LONDON The United Kingdoms High Court of Justice has approved a procedure for distributing the $1 billion of client money held by MF Global UK (MFG UK) since going into special administration in 2011, according to New York-based global law firm Weil, Gotshal & Manges.
The application was made by KPMG, which is the administrator of MFG UK, to address the fact that there is no provision for such a procedure in either the United Kingdoms Financial Conduct Authority (FCA) client money rules or the Investment Bank Special Administration Rules (IBSAR).
The lack of such a procedure meant that KPMG had to create considerable reserves for claims it considered to be invalid, as well as for unknown claims.

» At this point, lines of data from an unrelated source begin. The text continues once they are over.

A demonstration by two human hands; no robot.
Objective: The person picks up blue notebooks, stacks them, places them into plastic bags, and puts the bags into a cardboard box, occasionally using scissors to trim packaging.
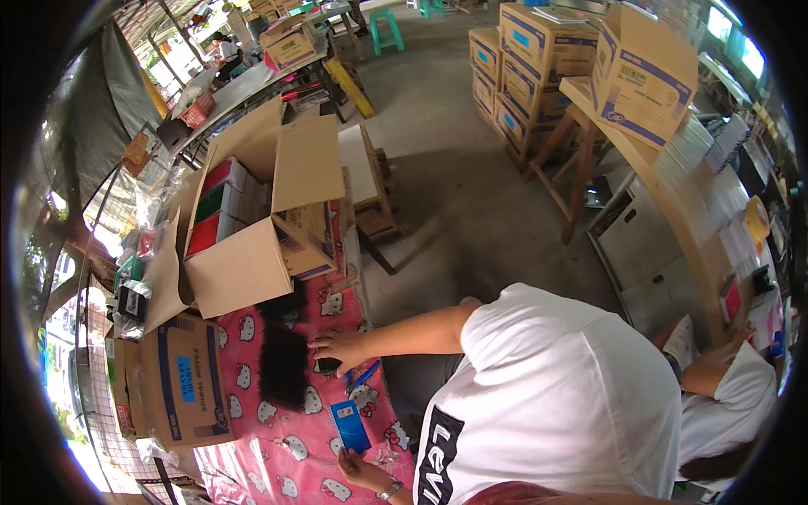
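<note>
My left hand point(365, 473), with a watch at its wrist, pinches the lower edge of a small blue spiral notebook point(350, 427) over the pink patterned tablecloth point(286, 433). Farther up the table, my right hand point(338, 348) reaches in with fingers and thumb around a small dark object point(327, 365), too covered to name. Just left of its fingertips lies a black fuzzy cloth point(284, 366). Blue-handled scissors or a similar blue tool point(363, 376) rest between my right hand and the notebook.
An open carton point(240, 273) of red, green and white stacks stands on the table's far part. A closed carton point(195, 380) sits at the left edge. Cartons point(539, 80) are piled at the back right. Another person's arm point(715, 370) works at the right-hand bench point(665, 181).
</note>
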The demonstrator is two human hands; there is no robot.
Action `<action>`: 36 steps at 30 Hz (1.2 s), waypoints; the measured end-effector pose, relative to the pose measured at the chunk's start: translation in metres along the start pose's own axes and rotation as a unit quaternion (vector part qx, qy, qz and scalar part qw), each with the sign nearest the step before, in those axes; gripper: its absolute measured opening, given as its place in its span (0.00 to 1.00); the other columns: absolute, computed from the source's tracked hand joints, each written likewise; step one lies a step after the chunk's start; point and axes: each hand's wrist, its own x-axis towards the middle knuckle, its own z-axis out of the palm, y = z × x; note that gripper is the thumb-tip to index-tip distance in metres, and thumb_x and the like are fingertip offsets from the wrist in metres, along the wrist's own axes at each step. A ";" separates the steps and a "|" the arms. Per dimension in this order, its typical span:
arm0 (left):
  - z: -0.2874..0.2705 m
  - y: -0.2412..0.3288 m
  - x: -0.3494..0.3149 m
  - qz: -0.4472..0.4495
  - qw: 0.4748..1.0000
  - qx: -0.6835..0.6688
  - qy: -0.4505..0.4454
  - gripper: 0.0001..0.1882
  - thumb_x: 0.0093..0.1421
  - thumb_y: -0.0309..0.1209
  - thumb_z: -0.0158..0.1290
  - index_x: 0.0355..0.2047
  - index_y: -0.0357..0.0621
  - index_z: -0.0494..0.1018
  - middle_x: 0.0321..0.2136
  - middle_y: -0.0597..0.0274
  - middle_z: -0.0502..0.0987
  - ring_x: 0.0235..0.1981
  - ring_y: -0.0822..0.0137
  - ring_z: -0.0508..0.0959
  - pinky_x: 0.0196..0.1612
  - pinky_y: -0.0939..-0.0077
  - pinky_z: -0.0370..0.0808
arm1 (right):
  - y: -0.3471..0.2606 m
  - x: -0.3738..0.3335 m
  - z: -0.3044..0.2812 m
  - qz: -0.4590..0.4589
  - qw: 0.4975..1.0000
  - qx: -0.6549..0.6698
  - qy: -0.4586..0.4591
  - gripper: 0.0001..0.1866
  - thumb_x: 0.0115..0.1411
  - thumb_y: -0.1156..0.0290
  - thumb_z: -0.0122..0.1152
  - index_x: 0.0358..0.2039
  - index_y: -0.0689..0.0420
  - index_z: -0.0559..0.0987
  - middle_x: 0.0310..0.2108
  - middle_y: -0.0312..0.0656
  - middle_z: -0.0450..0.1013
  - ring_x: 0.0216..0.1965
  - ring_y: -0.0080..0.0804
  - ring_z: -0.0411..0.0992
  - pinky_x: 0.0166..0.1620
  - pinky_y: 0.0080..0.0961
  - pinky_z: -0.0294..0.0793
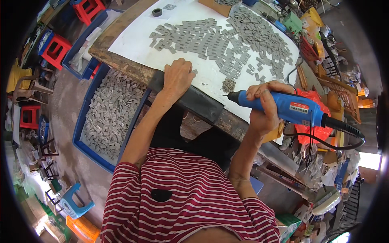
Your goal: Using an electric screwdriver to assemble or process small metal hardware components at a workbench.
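Note:
My right hand [265, 107] is wrapped around a blue electric screwdriver [293, 107]. Its thin bit points left, over the table's near edge, beside a small heap of screws [228, 85]. At the near edge of the white-covered table [133, 42], my left hand [177, 79] is closed with its fingers curled down. A small grey metal piece [195, 72] sticks out at its fingertips; the rest of it is hidden. Beyond my hands, rows of flat grey pieces [198, 38] lie on the white sheet, with a looser pile of grey pieces [259, 34] to their right.
Below the table, at left, a blue tray [79, 129] holds many grey pieces. A dark pad [202, 103] covers part of the table edge. A black tape roll [157, 12] and a cardboard box [216, 7] are at the back. Red bags [312, 121] hang at right, behind the screwdriver's cable.

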 end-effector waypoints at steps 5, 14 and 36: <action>0.013 0.005 -0.003 0.048 0.995 -0.084 0.000 0.06 0.46 0.29 0.55 0.23 0.43 0.70 0.25 0.59 0.69 0.33 0.57 0.70 0.34 0.61 0.64 | -0.003 -0.002 0.002 -0.001 1.000 -0.016 0.011 0.12 0.49 0.80 0.50 0.36 0.63 0.66 0.19 0.46 0.66 0.19 0.34 0.66 0.29 0.31 0.68; 0.011 0.006 0.002 0.076 0.980 -0.183 -0.020 0.07 0.45 0.25 0.54 0.25 0.37 0.69 0.23 0.55 0.70 0.27 0.56 0.72 0.31 0.67 0.68 | 0.006 0.004 0.004 0.027 0.997 -0.054 0.037 0.12 0.49 0.81 0.51 0.36 0.63 0.66 0.19 0.46 0.66 0.19 0.34 0.67 0.28 0.30 0.68; 0.012 0.010 0.014 0.027 0.980 -0.182 -0.068 0.08 0.46 0.26 0.55 0.27 0.42 0.68 0.25 0.60 0.69 0.30 0.58 0.71 0.34 0.67 0.67 | 0.070 0.051 0.049 0.078 0.989 -0.128 0.003 0.10 0.46 0.82 0.54 0.31 0.67 0.67 0.17 0.48 0.66 0.16 0.36 0.67 0.26 0.31 0.70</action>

Weil, working with KPMG and external counsel, created a draft for a unique client money distribution procedure, aimed at allowing the distribution of client money clearly and fairly, without the necessity of reserves for unknown claims or rejected claims that were not appealed.

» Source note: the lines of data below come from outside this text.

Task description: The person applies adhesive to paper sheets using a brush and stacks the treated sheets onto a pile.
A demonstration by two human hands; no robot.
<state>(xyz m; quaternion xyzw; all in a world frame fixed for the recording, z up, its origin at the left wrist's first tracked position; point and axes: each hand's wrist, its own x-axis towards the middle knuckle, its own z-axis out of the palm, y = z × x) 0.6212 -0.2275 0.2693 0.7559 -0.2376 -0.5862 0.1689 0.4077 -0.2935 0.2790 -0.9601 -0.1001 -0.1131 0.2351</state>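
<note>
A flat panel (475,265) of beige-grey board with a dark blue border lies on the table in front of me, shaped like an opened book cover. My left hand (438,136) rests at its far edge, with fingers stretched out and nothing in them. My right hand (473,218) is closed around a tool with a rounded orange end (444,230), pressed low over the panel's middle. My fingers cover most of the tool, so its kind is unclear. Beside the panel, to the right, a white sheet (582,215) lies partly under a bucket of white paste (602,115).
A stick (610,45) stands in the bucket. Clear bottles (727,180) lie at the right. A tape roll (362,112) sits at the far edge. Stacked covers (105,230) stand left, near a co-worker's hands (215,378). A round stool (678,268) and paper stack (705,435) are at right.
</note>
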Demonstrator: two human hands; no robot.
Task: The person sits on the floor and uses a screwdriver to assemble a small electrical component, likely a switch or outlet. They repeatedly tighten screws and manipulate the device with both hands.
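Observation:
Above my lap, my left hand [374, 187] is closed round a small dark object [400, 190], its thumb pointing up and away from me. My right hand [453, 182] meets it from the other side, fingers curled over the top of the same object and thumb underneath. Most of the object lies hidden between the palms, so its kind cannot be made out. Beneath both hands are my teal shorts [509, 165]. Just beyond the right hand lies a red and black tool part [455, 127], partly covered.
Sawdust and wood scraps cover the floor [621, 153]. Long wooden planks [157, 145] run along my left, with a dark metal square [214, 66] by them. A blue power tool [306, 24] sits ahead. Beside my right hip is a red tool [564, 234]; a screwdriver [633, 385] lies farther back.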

The order effectively permits MFG UK and the administrators to distribute client money on the assumption that the only clients who are entitled to claim are those of whom KPMG is already aware, and that clients whose claims were rejected have no claims unless they appealed within the required time frame.
"This will facilitate the prompt distribution of client money and is an excellent outcome for clients of MFG UK," Mark Lawford, a senior associate in Weils business finance and restructuring team, said in a statement.
MF Global was a ring dealing member of the London Metal Exchange that went bankrupt in October 2011. The process of recovering client money has been in progress since then.